Information section start

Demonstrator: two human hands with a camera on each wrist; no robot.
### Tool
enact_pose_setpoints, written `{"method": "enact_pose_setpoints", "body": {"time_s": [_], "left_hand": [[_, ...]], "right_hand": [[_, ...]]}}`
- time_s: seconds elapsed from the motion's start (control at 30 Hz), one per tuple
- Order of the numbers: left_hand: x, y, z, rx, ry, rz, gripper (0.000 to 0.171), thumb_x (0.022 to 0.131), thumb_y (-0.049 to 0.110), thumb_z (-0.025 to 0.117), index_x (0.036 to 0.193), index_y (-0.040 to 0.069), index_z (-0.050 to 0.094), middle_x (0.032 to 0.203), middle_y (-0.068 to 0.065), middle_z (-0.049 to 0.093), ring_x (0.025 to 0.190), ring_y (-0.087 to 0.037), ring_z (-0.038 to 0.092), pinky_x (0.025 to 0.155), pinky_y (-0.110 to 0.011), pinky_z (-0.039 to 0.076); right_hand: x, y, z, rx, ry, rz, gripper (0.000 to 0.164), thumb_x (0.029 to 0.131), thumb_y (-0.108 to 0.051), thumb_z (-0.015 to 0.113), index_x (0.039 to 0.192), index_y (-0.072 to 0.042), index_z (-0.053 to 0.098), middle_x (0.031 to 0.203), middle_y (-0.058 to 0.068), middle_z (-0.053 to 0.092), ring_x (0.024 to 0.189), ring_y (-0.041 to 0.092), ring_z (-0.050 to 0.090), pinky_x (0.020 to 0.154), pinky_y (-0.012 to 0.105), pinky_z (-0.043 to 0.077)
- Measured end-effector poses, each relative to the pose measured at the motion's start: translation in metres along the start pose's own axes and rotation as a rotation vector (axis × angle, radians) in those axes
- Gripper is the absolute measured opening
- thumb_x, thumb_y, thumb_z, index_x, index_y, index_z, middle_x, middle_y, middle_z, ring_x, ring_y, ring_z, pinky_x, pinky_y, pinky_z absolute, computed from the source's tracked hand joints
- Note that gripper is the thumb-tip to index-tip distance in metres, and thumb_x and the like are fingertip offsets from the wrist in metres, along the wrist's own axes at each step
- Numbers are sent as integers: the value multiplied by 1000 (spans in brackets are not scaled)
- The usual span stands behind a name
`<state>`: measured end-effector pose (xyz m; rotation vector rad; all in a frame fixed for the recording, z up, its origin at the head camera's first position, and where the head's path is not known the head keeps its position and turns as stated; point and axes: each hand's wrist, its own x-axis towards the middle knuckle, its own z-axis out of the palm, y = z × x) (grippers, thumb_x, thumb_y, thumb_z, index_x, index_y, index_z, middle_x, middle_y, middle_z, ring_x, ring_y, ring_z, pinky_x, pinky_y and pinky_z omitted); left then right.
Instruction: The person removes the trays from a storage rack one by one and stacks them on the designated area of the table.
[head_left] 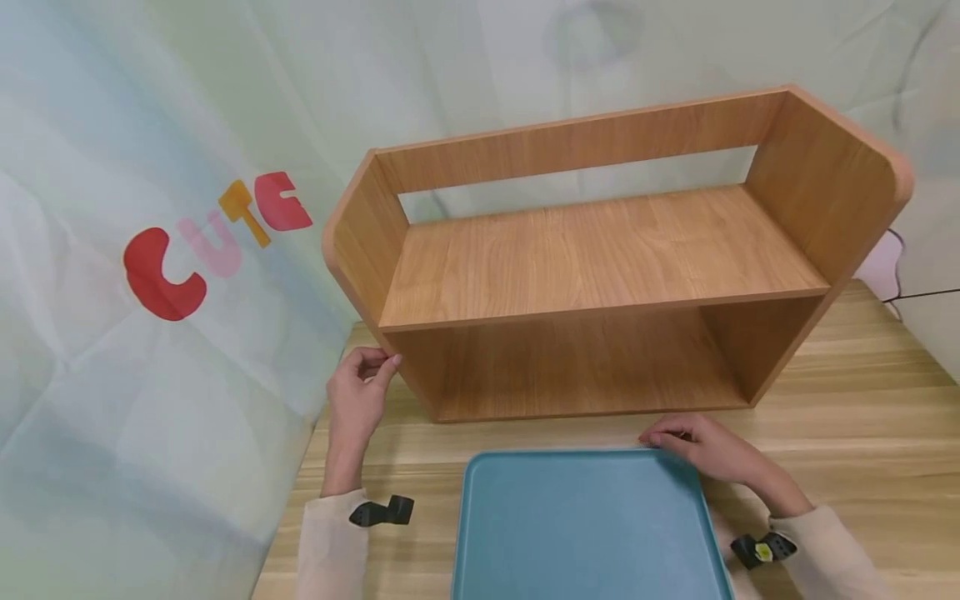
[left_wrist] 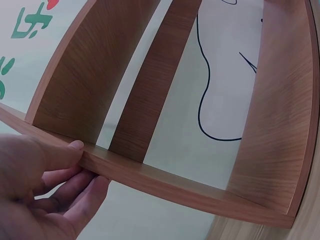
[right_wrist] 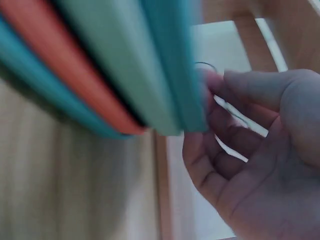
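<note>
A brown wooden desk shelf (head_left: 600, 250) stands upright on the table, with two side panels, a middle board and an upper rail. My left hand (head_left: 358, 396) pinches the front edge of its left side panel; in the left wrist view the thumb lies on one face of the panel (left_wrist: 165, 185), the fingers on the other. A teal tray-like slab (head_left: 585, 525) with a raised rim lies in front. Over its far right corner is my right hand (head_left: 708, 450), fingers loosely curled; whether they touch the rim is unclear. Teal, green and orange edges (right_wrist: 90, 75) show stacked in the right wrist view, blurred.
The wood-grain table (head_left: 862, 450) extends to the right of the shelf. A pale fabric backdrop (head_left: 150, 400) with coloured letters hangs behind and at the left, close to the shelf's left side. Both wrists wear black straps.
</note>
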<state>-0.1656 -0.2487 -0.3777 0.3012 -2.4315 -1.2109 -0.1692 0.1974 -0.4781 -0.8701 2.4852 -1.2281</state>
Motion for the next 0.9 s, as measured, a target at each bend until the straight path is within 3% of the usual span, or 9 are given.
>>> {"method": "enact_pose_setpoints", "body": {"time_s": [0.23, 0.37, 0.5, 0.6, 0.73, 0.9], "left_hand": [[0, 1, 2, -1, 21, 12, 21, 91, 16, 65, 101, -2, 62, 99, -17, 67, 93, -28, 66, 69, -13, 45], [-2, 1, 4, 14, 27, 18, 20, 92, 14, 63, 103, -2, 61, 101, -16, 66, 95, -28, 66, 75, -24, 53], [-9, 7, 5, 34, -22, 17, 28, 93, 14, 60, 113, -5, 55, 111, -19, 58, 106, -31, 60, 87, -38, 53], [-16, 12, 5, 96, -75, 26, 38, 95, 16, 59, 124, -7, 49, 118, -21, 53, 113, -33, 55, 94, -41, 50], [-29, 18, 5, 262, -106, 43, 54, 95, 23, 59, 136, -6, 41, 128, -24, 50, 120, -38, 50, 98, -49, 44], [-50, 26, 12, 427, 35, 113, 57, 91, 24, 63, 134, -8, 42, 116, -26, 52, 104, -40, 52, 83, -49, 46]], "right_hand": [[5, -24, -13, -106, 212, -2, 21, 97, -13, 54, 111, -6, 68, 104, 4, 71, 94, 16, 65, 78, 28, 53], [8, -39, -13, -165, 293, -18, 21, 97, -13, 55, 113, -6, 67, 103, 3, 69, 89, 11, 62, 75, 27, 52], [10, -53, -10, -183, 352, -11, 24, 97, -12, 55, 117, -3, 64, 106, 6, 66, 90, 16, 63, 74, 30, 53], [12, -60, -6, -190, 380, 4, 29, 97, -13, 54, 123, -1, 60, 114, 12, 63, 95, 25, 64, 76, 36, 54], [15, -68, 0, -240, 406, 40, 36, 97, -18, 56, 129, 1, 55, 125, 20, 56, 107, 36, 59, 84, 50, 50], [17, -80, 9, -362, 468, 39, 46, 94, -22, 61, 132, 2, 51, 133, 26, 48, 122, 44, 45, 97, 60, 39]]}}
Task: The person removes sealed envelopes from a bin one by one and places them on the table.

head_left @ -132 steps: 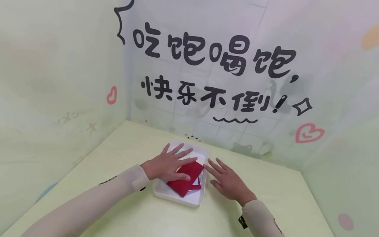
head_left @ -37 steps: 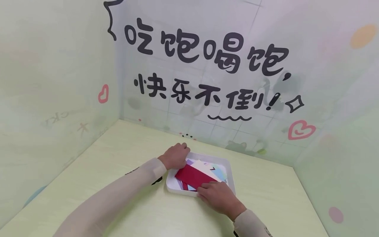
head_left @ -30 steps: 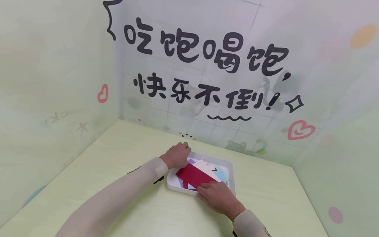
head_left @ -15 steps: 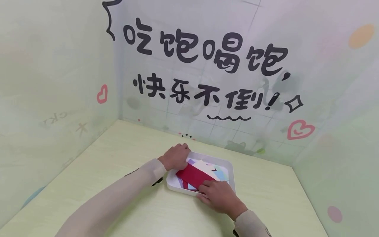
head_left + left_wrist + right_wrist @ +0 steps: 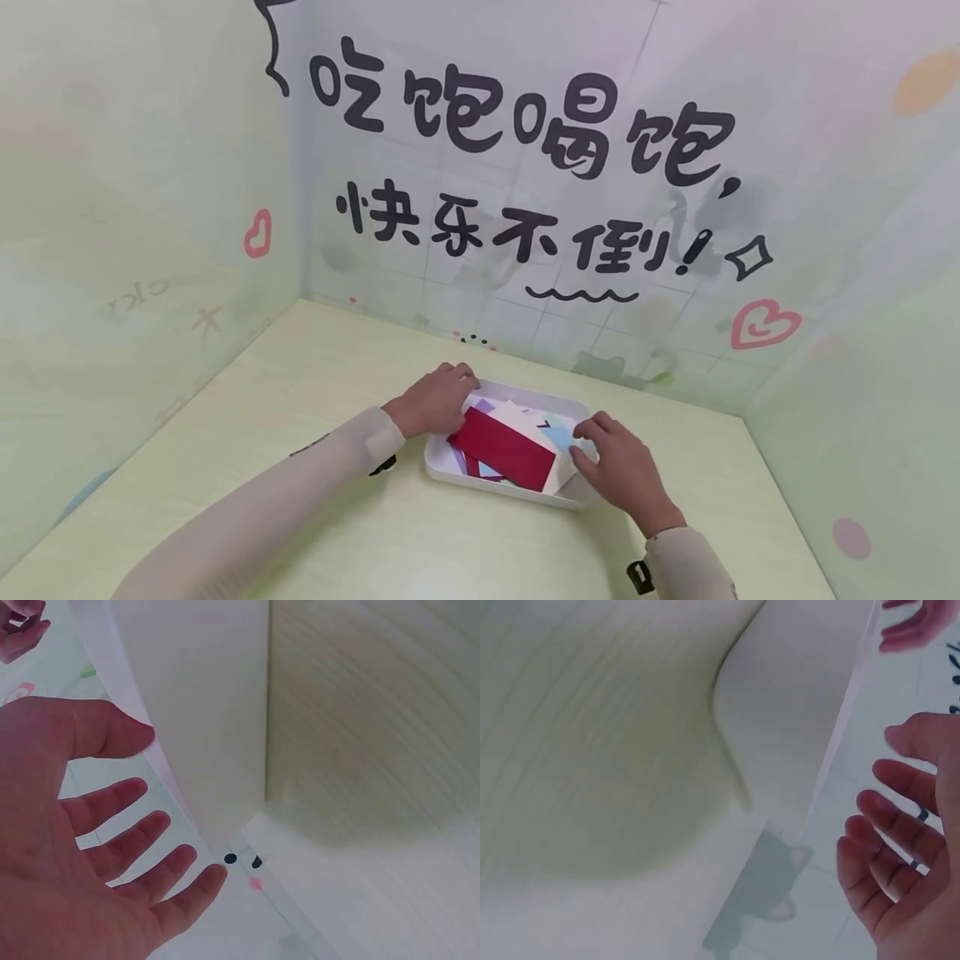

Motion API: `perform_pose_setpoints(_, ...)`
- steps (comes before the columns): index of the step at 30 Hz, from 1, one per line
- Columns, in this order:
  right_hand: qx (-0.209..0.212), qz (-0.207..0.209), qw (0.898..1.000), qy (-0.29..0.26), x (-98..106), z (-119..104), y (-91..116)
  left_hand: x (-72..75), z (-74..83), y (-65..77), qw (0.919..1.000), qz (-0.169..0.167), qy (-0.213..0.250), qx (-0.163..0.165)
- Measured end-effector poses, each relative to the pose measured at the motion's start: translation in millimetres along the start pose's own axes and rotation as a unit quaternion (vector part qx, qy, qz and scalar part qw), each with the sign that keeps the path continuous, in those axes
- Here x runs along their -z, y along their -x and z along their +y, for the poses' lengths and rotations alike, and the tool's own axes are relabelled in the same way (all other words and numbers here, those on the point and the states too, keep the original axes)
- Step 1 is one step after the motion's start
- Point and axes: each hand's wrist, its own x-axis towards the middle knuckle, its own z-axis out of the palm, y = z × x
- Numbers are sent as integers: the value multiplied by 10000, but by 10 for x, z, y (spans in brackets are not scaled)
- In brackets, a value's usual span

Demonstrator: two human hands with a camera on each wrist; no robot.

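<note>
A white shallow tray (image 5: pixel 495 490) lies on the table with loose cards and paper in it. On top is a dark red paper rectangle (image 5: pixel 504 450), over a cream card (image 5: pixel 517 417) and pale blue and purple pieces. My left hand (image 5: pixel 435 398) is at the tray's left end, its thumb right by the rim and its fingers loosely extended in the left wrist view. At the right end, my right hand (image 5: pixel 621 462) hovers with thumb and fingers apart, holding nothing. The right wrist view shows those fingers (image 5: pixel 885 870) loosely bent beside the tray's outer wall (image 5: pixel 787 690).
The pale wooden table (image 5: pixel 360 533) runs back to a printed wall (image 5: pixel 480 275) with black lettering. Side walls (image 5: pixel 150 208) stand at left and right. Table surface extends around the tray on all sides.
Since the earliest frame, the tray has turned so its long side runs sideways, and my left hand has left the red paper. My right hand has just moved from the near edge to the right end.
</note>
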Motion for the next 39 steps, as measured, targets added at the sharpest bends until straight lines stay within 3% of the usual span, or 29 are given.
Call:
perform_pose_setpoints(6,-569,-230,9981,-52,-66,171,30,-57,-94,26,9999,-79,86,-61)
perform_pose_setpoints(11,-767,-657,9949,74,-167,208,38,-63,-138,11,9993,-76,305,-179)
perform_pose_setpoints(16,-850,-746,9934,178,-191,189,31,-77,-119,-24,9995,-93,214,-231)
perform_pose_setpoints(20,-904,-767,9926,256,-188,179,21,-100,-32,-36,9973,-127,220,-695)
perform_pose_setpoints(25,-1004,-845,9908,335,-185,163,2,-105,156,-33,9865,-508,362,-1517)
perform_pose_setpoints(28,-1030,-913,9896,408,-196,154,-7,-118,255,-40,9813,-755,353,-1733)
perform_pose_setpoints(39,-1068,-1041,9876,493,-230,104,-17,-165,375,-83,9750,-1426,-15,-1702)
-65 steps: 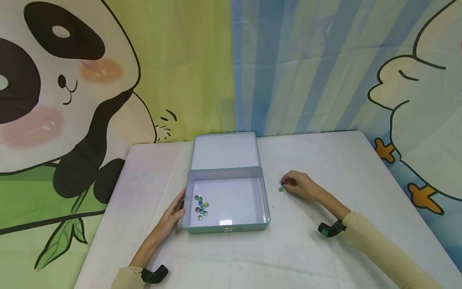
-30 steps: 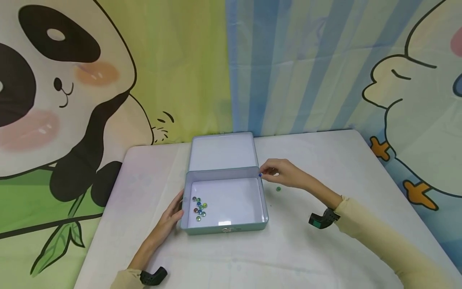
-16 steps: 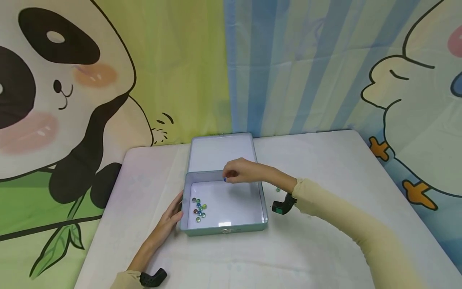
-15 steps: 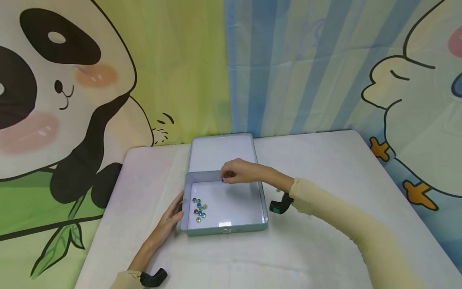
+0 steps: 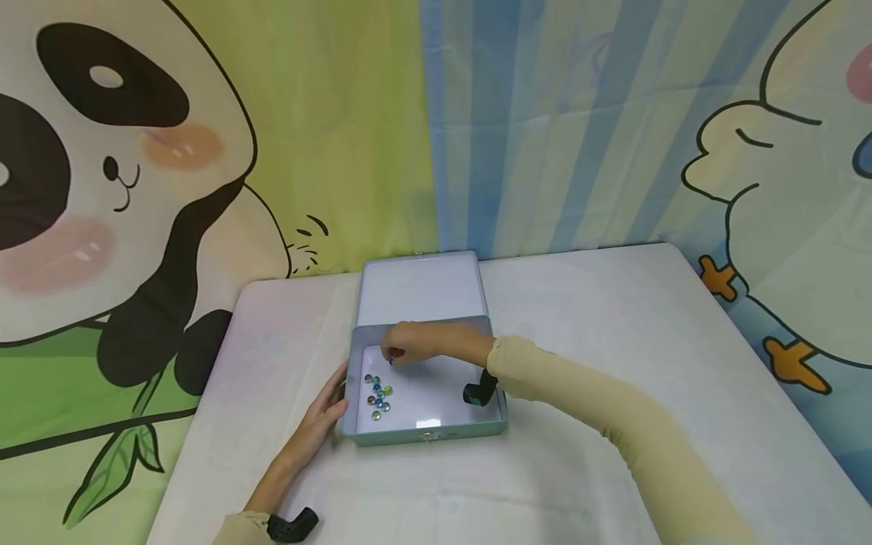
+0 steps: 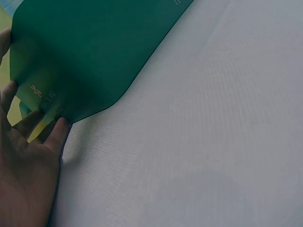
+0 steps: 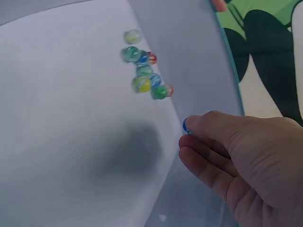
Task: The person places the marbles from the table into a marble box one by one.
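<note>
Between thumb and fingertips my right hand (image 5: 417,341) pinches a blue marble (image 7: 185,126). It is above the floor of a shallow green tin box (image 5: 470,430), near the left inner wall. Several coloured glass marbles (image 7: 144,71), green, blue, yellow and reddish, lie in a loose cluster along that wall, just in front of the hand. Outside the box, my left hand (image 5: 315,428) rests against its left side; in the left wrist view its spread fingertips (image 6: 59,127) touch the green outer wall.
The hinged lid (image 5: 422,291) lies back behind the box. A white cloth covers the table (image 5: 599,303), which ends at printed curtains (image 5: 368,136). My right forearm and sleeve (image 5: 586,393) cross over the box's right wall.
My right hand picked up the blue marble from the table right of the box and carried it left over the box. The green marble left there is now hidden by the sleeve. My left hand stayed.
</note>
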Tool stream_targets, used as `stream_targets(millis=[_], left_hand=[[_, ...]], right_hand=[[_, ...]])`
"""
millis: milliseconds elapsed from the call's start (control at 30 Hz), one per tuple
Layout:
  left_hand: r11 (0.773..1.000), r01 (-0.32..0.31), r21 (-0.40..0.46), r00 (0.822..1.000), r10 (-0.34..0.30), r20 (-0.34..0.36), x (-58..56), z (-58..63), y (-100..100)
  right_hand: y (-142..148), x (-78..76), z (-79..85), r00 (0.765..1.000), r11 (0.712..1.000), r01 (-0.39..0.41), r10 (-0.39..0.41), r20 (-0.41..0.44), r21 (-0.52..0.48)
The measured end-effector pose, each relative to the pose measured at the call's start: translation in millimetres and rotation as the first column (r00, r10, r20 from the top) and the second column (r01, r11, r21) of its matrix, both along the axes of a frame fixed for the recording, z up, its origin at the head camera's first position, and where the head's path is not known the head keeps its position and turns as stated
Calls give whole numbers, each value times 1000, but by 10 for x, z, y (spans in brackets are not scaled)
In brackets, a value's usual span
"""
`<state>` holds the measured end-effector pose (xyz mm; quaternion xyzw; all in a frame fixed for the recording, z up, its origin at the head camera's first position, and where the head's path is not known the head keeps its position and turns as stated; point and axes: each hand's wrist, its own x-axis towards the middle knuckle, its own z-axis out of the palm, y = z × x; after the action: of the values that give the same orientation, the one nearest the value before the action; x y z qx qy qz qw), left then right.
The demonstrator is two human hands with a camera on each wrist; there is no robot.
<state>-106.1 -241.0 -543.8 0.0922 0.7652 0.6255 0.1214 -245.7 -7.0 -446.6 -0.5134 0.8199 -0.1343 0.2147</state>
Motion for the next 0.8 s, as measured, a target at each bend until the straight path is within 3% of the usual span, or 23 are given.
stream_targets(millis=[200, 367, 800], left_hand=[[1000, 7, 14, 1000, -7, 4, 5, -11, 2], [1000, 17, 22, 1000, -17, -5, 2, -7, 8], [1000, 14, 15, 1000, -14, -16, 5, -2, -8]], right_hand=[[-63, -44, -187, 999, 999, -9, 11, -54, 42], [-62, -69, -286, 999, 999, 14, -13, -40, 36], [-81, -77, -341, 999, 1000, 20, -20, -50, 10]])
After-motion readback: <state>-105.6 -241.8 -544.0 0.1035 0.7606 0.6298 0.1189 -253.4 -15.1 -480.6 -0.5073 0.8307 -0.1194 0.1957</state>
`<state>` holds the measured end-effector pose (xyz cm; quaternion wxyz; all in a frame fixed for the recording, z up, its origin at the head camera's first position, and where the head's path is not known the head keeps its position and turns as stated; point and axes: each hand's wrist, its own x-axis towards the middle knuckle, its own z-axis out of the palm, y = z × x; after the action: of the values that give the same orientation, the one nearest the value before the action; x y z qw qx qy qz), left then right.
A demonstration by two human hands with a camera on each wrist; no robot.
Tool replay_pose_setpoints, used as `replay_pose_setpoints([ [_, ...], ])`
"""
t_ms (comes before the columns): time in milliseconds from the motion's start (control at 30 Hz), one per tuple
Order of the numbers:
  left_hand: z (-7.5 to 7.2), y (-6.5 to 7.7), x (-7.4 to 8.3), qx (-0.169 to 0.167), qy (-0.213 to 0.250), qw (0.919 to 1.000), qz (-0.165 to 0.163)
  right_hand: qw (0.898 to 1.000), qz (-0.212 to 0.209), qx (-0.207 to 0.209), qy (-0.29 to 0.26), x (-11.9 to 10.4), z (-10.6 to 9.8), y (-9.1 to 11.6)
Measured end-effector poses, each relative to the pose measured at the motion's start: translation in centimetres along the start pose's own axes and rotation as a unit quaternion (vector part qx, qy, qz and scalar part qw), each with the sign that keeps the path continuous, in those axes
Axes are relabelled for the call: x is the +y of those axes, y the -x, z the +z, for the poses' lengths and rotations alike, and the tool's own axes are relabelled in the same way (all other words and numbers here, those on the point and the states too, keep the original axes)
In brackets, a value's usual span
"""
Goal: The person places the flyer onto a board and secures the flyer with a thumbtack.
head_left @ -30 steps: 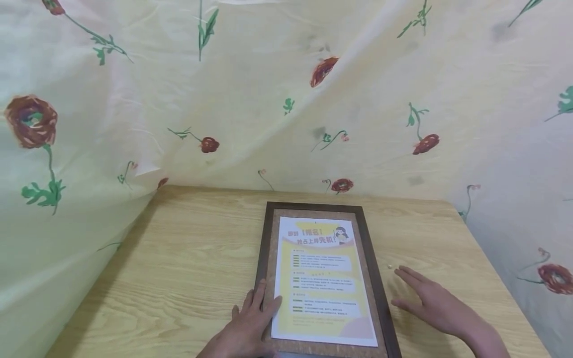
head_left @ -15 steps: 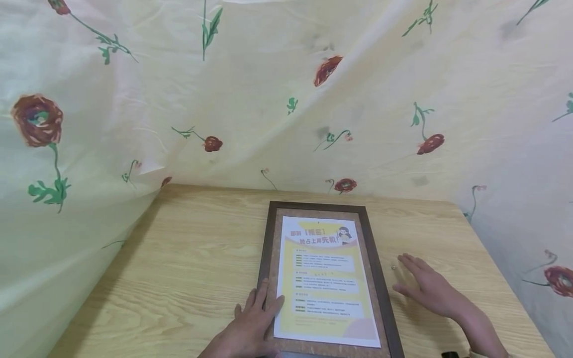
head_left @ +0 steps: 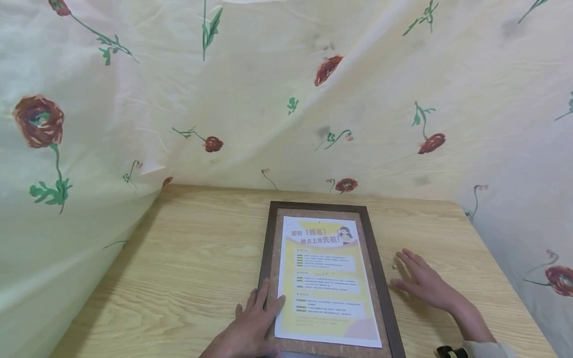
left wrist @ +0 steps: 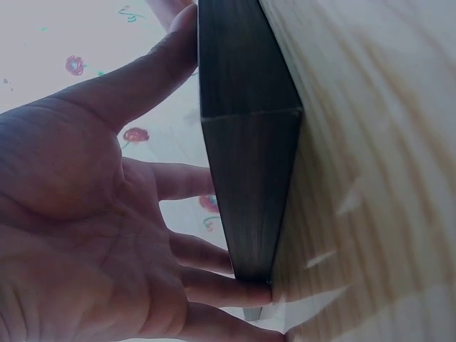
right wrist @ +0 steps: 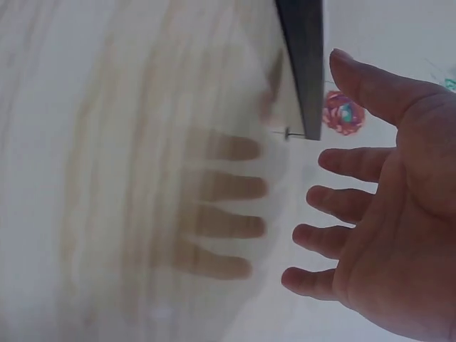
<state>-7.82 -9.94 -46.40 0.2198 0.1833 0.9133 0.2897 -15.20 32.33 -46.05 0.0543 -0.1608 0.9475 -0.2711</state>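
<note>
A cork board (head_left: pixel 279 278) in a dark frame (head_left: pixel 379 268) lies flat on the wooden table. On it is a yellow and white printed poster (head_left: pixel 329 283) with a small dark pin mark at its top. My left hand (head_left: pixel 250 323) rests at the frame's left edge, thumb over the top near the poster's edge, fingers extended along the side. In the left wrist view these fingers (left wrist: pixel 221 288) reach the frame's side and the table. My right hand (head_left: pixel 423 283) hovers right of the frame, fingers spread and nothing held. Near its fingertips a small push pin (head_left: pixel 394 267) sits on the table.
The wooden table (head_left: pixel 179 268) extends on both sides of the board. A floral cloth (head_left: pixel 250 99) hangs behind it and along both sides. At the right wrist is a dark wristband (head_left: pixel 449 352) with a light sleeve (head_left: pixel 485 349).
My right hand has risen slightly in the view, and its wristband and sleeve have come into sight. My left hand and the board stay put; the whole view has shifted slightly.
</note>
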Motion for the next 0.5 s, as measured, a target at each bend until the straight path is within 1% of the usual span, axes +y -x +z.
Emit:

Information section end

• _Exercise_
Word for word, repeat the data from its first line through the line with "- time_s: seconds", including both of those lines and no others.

• _Answer for this exercise_
Demonstrator: two human hands with a camera on each wrist; no robot.
### Tool
enact_pose_setpoints, written `{"method": "enact_pose_setpoints", "body": {"time_s": [_], "left_hand": [[_, ...]], "right_hand": [[_, ...]]}}`
- time_s: seconds elapsed from the motion's start (control at 30 Hz), one per tuple

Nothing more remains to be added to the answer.